Second, President Trump’s view that the FCPA is “unfair” to U.S. businesses crumbles under even casual scrutiny. The Act extends equally to foreign companies listed on U.S. stock exchanges and to foreign firms and persons that use U.S. territory to facilitate corrupt payments. Indeed, of the top ten fines imposed under the FCPA, foreign companies have paid nine. The new DOJ Guidelines acknowledge this reality in a footnote, arguing that DOJ’s FCPA actions show that “[t]he most blatant bribery schemes have historically been committed by foreign companies.” But even if foreign actors commit the vast majority of a particular federal crime, federal prosecutors would never argue for a “race to the bottom,” freeing Americans to commit such crimes as well. Rather than drawing the obvious conclusion—that vigorous enforcement of the FCPA has been critical in deterring U.S. businesses from corruption—the DOJ reaches the perverse opposite conclusion: that U.S. companies should now somehow be made exempt from the same scrutiny applied to foreign companies. This twisted logic treats past compliance as grounds for future immunity.
Third, and perhaps most important, it is wrong to argue that corrupt payments are a well-accepted norm in international business, and that thus the FCPA creates an “uneven playing field” for U.S. businesses. While that may have been the case when the FCPA was first enacted in 1977, the United States is no longer alone in criminalizing foreign corrupt payment.
In fact, it has not been alone for more than two decades, following the 1997 entry into force of the OECD Anti-Bribery Convention. Largely because of sustained engagement by the United States and other public and nongovernmental actors, criminalization of foreign corrupt payments is now an international legal requirement. Most significantly, the U.N. Convention Against Corruption has 191 parties, including the United States. The Convention requires all member states to criminalize “offering or giving to a foreign public official . . . directly or indirectly, of an undue advantage . . . in order that the official act or refrain from acting in the exercise of his or her official duties, in order to obtain or retain business . . . .” Member states have broadly enacted domestic laws doing just that.
The international criminalization of bribery, and the “stickiness” of that norm, present risks for U.S. businesses considering bribe payments. While some might consider the Trump administration’s position a license to make foreign corrupt payments, the administration’s inaction alone cannot insulate U.S. businesses from foreign investigations and prosecutions. The risk of prosecution is not just hypothetical. From the 1997 entry into force of the OECD Anti-Bribery Convention until 2018, the 44 countries that were members of the OECD Working Group on Bribery secured more than 600 convictions of individuals and more than 200 convictions of entities for making foreign corrupt payments.

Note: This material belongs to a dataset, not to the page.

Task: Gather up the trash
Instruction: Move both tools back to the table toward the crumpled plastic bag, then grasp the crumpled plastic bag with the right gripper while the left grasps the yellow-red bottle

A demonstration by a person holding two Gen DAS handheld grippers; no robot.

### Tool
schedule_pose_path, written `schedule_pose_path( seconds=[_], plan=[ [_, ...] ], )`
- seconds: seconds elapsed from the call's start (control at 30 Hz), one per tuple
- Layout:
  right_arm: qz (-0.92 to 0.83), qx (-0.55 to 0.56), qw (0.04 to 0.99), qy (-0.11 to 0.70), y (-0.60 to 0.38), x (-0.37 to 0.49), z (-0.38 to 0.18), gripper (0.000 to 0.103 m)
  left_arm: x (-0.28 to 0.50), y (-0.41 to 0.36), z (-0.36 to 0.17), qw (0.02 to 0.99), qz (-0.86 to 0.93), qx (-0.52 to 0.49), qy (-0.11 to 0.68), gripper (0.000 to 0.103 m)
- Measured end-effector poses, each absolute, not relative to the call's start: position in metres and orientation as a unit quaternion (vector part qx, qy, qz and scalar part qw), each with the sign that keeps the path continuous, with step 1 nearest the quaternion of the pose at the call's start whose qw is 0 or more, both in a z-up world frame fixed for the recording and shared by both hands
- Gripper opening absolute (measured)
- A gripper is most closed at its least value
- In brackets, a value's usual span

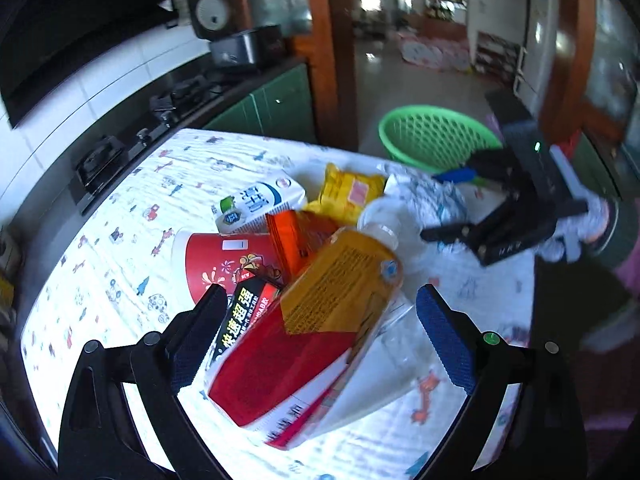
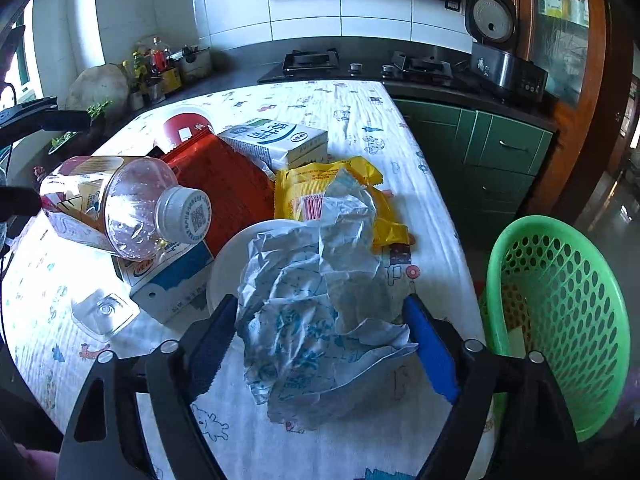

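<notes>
A heap of trash lies on the bench (image 2: 360, 104), which is covered by a white cloth with small cartoon prints. The left tongs (image 1: 320, 320) stand wide open around the near end of the heap: the clear plastic bottle (image 1: 352, 276) with the orange-yellow label and a red carton (image 1: 280, 364) lie between the pads, and no pad visibly presses on either. A black and red box (image 1: 246, 312) sits just beside the left pad. Behind these lie a red paper cup (image 1: 216, 260) on its side, an orange packet (image 1: 296, 236), a white and blue milk carton (image 1: 256, 204) and a yellow snack wrapper (image 1: 348, 192).

The right tongs (image 2: 324, 328) are set on either side of a crumpled white and blue paper wrapper (image 2: 316, 292) near the bench's right edge. The paper fills the gap and its edges reach both blue pads, yet it is not clear that they squeeze it, so whether it is gripped I cannot tell. The wrapper lies partly over a white plate (image 2: 236, 256). A clear plastic lid (image 2: 104, 312) rests on the cloth toward the left edge of the bench.

A green perforated basket (image 2: 560, 320) stands on the floor just past the right edge of the bench.
</notes>
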State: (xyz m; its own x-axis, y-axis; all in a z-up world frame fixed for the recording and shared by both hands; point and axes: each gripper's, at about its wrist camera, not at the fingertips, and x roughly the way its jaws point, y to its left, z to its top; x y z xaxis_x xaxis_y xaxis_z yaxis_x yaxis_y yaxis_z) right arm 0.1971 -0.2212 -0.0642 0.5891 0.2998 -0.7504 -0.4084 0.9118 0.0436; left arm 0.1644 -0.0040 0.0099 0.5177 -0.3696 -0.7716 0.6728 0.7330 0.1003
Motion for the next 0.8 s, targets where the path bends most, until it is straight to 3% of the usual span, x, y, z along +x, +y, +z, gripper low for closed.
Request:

In the same twenty-year period, there were more than 500 ongoing investigations across 28 Member States.
Moreover, while the United States may have abandoned its leadership position on fighting corruption, other countries are taking steps to fill the void. Prosecution authorities in the U.K., France, and Switzerland recently announced a new anti-corruption alliance and task force. As Nick Ephgrave, Director of the UK’s Serious Fraud Office, explained: “[t]he commitment we have made today reaffirms our individual and collective commitment to tackling the pernicious threat of international bribery and corruption, wherever it occurs.”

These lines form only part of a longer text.